Directions —
Would you please set down the data again exactly as given, excluding the pictures?

"""

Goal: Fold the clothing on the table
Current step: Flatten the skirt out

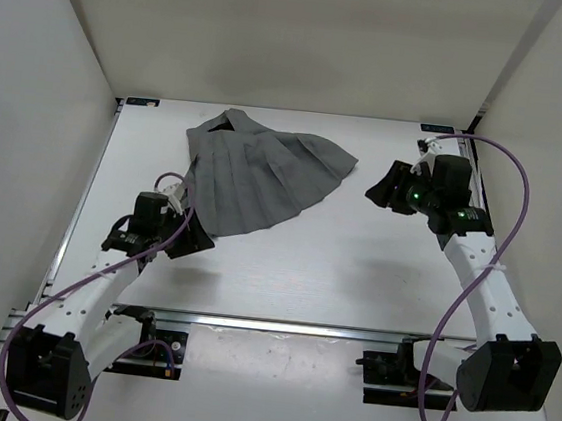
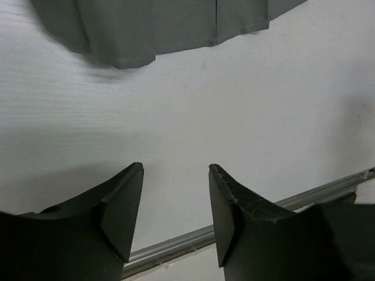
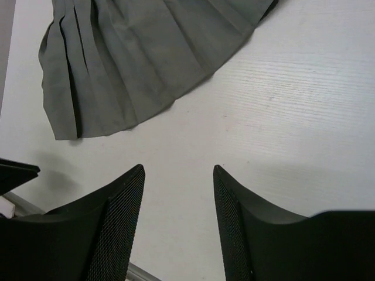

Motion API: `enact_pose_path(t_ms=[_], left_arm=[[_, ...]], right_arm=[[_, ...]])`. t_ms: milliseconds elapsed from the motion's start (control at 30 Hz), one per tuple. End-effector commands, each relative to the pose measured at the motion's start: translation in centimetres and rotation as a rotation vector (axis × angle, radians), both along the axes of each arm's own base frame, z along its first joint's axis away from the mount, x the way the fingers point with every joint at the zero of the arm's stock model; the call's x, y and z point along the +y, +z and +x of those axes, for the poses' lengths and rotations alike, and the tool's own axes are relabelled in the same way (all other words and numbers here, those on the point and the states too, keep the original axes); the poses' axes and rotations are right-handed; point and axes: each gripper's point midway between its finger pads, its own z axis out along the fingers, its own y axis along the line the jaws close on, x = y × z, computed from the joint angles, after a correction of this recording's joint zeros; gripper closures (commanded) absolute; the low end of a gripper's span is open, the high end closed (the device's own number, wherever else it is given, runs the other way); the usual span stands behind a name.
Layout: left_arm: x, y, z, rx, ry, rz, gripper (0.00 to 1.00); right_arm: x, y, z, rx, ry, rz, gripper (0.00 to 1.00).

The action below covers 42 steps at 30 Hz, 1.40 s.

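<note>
Grey pleated skirt (image 1: pixel 264 179) spread flat on white table (image 1: pixel 355 269). Left gripper (image 2: pixel 176 172) jaws apart, empty, near hem. Right gripper (image 3: pixel 179 172) likewise, beside skirt.

Your right tool (image 3: pixel 177 175) hangs over the white counter (image 3: pixel 293 117), its two dark fingers (image 3: pixel 117 222) spread apart with nothing between them. Toward your upper left the grey pleated skirt (image 3: pixel 146 58) lies flat, its curved hem clear of the fingers.
</note>
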Motion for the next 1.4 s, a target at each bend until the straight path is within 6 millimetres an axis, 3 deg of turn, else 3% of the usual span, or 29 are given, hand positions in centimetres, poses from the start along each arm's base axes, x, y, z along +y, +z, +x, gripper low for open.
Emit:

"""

Written response —
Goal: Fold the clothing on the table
Current step: Flatten the skirt out


Motion API: `enact_pose_path(t_ms=[_], left_arm=[[_, ...]], right_arm=[[_, ...]])`. t_ms: milliseconds elapsed from the motion's start (control at 30 Hz), one per tuple. End-effector commands, each relative to the pose measured at the motion's start: translation in centimetres and rotation as a rotation vector (axis × angle, radians), both along the axes of each arm's own base frame, z along its first joint's axis away from the mount, x the way the fingers point with every joint at the zero of the arm's stock model; the call's x, y and z point along the +y, +z and +x of those axes, for the poses' lengths and rotations alike, and the tool's own axes are relabelled in the same way (all other words and numbers here, those on the point and the states too, keep the original axes); the poses' axes and rotations are right-handed; point and axes: each gripper's point midway between its finger pads, its own z axis out along the fingers, its own y axis along the line the jaws close on, x = y × z, computed from the joint angles, after a correction of this recording's joint zeros; gripper closures (commanded) absolute; the low end of a gripper's span is open, the high end closed (the device's own number, wherever else it is given, runs the other way); the usual span stands behind a name.
Layout: left_arm: x, y, z, rx, ry, rz, gripper (0.00 to 1.00); right_arm: x, y, z, rx, ry, rz, gripper (0.00 to 1.00).

The action below covers 42 steps at 30 Hz, 1.40 s.

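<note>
Grey pleated skirt (image 1: pixel 264 179) spread flat on white table (image 1: pixel 355 269). Left gripper (image 2: pixel 176 172) jaws apart, empty, near hem. Right gripper (image 3: pixel 179 172) likewise, beside skirt.

Your right tool (image 3: pixel 177 175) hangs over the white counter (image 3: pixel 293 117), its two dark fingers (image 3: pixel 117 222) spread apart with nothing between them. Toward your upper left the grey pleated skirt (image 3: pixel 146 58) lies flat, its curved hem clear of the fingers.
</note>
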Motion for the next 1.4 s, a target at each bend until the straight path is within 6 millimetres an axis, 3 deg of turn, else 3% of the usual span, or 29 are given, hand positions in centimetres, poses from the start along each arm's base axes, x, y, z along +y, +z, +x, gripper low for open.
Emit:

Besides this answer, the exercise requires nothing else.